Pick out and copy every line below that has the word "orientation".

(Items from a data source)
•••••

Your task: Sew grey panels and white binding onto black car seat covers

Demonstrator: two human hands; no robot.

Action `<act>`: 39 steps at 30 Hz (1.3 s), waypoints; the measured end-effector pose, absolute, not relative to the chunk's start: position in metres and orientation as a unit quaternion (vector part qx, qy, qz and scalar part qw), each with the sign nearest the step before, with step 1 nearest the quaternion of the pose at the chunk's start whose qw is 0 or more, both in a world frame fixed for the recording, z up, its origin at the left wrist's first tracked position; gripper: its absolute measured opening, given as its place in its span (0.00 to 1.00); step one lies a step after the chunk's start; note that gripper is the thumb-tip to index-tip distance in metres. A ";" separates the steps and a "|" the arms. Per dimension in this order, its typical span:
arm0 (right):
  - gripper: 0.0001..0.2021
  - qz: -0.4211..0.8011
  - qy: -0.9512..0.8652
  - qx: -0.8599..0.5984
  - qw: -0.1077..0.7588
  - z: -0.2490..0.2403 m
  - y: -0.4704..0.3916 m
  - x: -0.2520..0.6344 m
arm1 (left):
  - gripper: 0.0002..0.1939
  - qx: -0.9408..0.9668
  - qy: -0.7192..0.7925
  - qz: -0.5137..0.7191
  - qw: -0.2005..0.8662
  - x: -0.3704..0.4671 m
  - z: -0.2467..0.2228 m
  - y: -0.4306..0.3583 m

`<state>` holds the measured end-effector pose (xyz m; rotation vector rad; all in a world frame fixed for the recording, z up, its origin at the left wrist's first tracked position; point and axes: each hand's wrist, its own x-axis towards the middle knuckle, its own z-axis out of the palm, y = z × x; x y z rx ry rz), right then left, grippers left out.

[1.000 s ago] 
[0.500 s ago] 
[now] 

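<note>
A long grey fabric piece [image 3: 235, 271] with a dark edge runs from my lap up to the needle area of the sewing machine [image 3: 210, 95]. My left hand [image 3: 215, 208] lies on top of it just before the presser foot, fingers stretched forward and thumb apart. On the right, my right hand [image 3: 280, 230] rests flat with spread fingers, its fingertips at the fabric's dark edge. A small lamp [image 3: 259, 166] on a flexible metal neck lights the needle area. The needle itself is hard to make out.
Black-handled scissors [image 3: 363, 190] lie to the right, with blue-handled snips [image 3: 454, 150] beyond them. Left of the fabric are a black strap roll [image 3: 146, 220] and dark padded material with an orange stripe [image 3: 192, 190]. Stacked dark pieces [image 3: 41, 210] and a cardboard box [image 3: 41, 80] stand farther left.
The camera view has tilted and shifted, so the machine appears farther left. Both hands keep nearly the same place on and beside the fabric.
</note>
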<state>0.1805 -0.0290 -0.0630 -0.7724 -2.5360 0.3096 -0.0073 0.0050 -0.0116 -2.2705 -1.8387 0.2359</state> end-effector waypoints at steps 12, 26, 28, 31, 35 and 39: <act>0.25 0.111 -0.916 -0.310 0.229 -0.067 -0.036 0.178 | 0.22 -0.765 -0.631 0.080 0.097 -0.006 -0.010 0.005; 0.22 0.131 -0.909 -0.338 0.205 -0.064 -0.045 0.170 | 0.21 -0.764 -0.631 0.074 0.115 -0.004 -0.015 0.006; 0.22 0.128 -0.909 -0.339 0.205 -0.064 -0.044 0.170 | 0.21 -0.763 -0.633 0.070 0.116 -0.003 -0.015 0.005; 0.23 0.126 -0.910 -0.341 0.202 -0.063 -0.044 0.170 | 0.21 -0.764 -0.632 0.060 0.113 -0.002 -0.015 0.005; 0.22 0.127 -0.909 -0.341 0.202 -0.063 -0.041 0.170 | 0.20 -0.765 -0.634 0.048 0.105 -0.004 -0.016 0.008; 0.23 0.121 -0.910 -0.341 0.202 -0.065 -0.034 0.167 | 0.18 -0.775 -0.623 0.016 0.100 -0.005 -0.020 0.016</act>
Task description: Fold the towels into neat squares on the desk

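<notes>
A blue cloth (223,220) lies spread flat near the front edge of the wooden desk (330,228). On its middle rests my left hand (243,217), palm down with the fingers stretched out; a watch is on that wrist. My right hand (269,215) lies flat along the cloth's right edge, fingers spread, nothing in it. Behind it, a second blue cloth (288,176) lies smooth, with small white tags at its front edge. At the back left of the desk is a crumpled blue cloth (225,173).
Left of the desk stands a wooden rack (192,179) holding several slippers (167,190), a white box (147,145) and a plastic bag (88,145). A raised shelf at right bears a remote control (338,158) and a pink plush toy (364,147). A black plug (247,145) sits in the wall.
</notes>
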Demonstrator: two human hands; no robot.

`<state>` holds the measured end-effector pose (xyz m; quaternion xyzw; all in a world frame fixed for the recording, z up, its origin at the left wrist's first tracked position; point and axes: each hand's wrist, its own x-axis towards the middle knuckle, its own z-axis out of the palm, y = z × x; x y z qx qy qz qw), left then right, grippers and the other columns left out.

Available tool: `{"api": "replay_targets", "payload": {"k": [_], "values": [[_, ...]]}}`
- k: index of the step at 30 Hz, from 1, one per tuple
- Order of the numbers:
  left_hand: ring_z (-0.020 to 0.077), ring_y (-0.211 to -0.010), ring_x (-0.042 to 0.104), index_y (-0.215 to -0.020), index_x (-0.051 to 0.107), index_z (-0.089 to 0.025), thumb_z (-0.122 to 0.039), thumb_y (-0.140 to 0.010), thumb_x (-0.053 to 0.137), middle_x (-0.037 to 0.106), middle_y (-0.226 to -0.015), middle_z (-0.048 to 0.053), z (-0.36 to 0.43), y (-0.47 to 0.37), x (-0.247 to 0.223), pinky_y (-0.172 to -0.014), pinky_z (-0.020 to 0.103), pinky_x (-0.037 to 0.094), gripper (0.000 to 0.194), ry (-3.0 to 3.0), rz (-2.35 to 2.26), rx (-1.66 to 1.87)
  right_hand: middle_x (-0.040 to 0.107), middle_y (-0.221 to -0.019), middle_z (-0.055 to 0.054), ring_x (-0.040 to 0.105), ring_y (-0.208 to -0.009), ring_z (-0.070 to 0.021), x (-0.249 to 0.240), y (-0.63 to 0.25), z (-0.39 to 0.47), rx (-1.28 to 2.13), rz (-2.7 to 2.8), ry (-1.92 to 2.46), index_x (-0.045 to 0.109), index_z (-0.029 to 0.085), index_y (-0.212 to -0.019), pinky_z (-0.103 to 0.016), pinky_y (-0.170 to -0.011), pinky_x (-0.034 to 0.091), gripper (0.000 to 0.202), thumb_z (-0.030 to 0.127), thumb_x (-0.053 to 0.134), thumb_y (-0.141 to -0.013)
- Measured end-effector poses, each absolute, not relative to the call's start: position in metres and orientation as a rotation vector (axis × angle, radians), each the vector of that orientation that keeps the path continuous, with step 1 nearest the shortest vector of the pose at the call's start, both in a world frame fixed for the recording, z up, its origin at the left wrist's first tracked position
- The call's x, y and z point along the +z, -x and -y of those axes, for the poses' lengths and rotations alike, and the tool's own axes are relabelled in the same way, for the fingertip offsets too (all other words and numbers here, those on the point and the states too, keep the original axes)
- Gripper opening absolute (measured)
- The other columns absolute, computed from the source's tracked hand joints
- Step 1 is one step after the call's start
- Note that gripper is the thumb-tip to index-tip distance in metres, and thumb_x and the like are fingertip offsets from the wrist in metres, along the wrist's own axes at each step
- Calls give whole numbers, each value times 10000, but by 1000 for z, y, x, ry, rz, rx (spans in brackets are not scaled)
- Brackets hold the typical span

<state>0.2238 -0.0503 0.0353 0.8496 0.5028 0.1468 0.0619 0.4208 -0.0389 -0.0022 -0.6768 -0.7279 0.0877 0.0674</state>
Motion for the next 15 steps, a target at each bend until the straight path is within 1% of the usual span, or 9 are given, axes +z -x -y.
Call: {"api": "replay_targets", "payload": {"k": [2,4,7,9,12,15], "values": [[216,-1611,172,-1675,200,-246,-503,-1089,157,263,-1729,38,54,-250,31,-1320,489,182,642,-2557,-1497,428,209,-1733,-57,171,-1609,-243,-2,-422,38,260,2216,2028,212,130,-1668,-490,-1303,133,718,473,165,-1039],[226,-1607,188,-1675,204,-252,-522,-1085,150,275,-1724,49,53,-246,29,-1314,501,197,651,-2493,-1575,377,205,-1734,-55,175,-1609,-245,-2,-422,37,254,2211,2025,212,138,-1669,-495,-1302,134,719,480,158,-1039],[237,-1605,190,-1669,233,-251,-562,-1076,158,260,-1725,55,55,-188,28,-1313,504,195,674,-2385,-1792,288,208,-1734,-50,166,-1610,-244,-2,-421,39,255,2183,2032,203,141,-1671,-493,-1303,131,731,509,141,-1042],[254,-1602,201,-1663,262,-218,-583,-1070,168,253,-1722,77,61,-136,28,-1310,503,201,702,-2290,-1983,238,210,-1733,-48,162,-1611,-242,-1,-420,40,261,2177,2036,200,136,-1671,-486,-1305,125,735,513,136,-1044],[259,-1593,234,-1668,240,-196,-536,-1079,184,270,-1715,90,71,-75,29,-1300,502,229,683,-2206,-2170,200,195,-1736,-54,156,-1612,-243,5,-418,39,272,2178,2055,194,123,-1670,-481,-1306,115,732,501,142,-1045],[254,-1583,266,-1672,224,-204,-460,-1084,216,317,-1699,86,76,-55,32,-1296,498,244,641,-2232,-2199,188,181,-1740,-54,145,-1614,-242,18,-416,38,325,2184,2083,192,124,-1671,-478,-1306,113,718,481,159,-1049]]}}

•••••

## Task output
Action `<act>`: 39 steps at 30 Hz (1.3 s), waypoints; the measured end-effector pose, absolute, not relative to the chunk's start: position in metres and orientation as a unit quaternion (vector part qx, qy, qz and scalar part qw), each with the sign nearest the step before, with step 1 nearest the quaternion of the pose at the chunk's start whose qw is 0 or more, both in a world frame fixed for the recording, z up, its origin at the left wrist's first tracked position; gripper: its absolute measured opening, given as its place in its span (0.00 to 1.00); step one lies a step after the chunk's start; note that gripper is the thumb-tip to index-tip distance in metres. A ";" separates the steps and a "|" the arms. Per dimension in this order, its typical span:
- Measured end-effector poses, each absolute, not relative to the call's start: position in metres and orientation as a rotation vector (axis × angle, radians), each the vector of that orientation that keeps the path continuous, with step 1 nearest the shortest vector of the pose at the call's start, both in a world frame fixed for the recording, z up, its origin at the left wrist's first tracked position

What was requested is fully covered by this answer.